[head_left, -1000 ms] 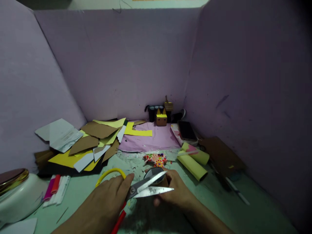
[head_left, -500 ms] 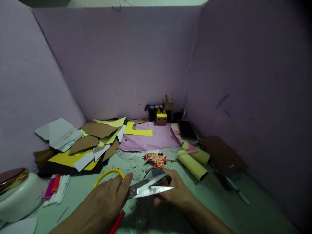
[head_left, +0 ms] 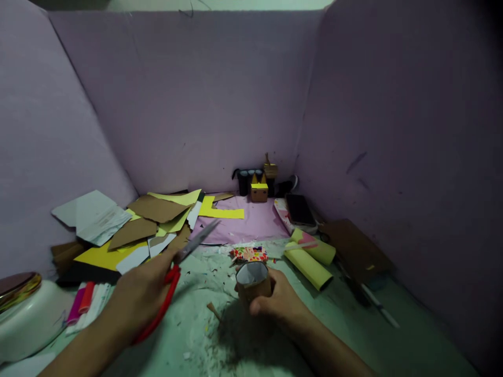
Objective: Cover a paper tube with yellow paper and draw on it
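My left hand (head_left: 143, 290) is closed around a pair of scissors (head_left: 173, 274), whose red handle shows below the fingers. The blades point up and to the right, apart from the other hand; the yellow handle is hidden. In my right hand (head_left: 281, 298) is a short brown cardboard tube (head_left: 254, 288), held upright with its grey-white inside facing me. My thumb presses its near side, and the other fingers are mostly behind it. A small brown cardboard scrap (head_left: 213, 311) lies on the table between the hands. Just beyond the tube lies a floral-patterned piece (head_left: 251, 254).
Cardboard and paper sheets (head_left: 133, 228) are piled at the left, near several markers (head_left: 88, 303) and a white rounded object (head_left: 33, 319). To the right lie yellow paper rolls (head_left: 308, 266), a phone (head_left: 299, 209) and a brown folder-like piece (head_left: 357, 251). A small cardboard box figure (head_left: 259, 193) stands at the back.
My left hand has drawn the scissors away to the left, and the blades have swung upward and closed together. The tube has tipped more upright in my right hand. A brown scrap now shows on the table.
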### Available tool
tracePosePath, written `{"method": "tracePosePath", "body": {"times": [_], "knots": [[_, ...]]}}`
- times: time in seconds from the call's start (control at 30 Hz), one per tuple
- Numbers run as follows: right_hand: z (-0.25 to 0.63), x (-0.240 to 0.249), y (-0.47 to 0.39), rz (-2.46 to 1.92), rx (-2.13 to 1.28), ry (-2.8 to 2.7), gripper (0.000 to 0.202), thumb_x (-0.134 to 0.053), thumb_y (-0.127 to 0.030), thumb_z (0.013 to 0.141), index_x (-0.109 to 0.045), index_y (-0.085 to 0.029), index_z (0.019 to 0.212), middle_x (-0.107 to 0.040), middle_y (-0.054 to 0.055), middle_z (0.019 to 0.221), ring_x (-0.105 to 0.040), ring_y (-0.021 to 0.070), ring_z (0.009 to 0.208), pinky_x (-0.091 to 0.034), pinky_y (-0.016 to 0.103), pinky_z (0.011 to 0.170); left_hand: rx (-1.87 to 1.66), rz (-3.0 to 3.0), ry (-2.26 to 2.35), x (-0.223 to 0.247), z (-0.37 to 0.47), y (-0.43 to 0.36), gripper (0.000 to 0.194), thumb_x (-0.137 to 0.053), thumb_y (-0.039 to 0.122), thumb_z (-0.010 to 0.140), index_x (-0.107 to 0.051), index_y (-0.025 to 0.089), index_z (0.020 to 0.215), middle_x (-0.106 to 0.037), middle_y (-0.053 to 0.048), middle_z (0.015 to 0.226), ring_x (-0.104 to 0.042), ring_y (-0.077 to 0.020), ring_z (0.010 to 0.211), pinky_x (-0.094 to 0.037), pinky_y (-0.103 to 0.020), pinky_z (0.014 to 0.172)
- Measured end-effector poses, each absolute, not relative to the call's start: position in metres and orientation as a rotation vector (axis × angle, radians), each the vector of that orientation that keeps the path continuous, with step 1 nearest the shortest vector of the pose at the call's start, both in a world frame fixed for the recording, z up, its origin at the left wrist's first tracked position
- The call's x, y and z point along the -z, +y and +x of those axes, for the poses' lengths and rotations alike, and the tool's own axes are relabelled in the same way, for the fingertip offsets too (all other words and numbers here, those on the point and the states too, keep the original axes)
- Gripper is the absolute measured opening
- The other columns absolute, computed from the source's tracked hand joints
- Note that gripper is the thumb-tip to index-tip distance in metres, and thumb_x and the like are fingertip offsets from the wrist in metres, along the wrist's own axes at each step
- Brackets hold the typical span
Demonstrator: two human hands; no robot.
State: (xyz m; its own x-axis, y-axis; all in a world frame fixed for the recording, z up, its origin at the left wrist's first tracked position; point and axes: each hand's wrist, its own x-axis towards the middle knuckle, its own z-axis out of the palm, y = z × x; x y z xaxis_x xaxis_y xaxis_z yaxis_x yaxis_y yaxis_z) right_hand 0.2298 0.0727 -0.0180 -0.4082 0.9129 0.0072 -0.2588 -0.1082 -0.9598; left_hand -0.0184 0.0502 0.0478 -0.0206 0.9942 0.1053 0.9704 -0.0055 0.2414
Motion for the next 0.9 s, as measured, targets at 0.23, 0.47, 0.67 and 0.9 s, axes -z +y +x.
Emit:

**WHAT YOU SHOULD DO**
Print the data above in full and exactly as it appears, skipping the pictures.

**RESPONSE BOX**
[head_left, -1000 ms] 
[head_left, -500 ms] 
[head_left, +0 ms] 
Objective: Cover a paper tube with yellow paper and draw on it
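My left hand (head_left: 143, 290) is closed around a pair of scissors (head_left: 173, 274), whose red handle shows below the fingers. The blades point up and to the right, apart from the other hand; the yellow handle is hidden. In my right hand (head_left: 281, 298) is a short brown cardboard tube (head_left: 254, 288), held upright with its grey-white inside facing me. My thumb presses its near side, and the other fingers are mostly behind it. A small brown cardboard scrap (head_left: 213, 311) lies on the table between the hands. Just beyond the tube lies a floral-patterned piece (head_left: 251, 254).
Cardboard and paper sheets (head_left: 133, 228) are piled at the left, near several markers (head_left: 88, 303) and a white rounded object (head_left: 33, 319). To the right lie yellow paper rolls (head_left: 308, 266), a phone (head_left: 299, 209) and a brown folder-like piece (head_left: 357, 251). A small cardboard box figure (head_left: 259, 193) stands at the back.
My left hand has drawn the scissors away to the left, and the blades have swung upward and closed together. The tube has tipped more upright in my right hand. A brown scrap now shows on the table.
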### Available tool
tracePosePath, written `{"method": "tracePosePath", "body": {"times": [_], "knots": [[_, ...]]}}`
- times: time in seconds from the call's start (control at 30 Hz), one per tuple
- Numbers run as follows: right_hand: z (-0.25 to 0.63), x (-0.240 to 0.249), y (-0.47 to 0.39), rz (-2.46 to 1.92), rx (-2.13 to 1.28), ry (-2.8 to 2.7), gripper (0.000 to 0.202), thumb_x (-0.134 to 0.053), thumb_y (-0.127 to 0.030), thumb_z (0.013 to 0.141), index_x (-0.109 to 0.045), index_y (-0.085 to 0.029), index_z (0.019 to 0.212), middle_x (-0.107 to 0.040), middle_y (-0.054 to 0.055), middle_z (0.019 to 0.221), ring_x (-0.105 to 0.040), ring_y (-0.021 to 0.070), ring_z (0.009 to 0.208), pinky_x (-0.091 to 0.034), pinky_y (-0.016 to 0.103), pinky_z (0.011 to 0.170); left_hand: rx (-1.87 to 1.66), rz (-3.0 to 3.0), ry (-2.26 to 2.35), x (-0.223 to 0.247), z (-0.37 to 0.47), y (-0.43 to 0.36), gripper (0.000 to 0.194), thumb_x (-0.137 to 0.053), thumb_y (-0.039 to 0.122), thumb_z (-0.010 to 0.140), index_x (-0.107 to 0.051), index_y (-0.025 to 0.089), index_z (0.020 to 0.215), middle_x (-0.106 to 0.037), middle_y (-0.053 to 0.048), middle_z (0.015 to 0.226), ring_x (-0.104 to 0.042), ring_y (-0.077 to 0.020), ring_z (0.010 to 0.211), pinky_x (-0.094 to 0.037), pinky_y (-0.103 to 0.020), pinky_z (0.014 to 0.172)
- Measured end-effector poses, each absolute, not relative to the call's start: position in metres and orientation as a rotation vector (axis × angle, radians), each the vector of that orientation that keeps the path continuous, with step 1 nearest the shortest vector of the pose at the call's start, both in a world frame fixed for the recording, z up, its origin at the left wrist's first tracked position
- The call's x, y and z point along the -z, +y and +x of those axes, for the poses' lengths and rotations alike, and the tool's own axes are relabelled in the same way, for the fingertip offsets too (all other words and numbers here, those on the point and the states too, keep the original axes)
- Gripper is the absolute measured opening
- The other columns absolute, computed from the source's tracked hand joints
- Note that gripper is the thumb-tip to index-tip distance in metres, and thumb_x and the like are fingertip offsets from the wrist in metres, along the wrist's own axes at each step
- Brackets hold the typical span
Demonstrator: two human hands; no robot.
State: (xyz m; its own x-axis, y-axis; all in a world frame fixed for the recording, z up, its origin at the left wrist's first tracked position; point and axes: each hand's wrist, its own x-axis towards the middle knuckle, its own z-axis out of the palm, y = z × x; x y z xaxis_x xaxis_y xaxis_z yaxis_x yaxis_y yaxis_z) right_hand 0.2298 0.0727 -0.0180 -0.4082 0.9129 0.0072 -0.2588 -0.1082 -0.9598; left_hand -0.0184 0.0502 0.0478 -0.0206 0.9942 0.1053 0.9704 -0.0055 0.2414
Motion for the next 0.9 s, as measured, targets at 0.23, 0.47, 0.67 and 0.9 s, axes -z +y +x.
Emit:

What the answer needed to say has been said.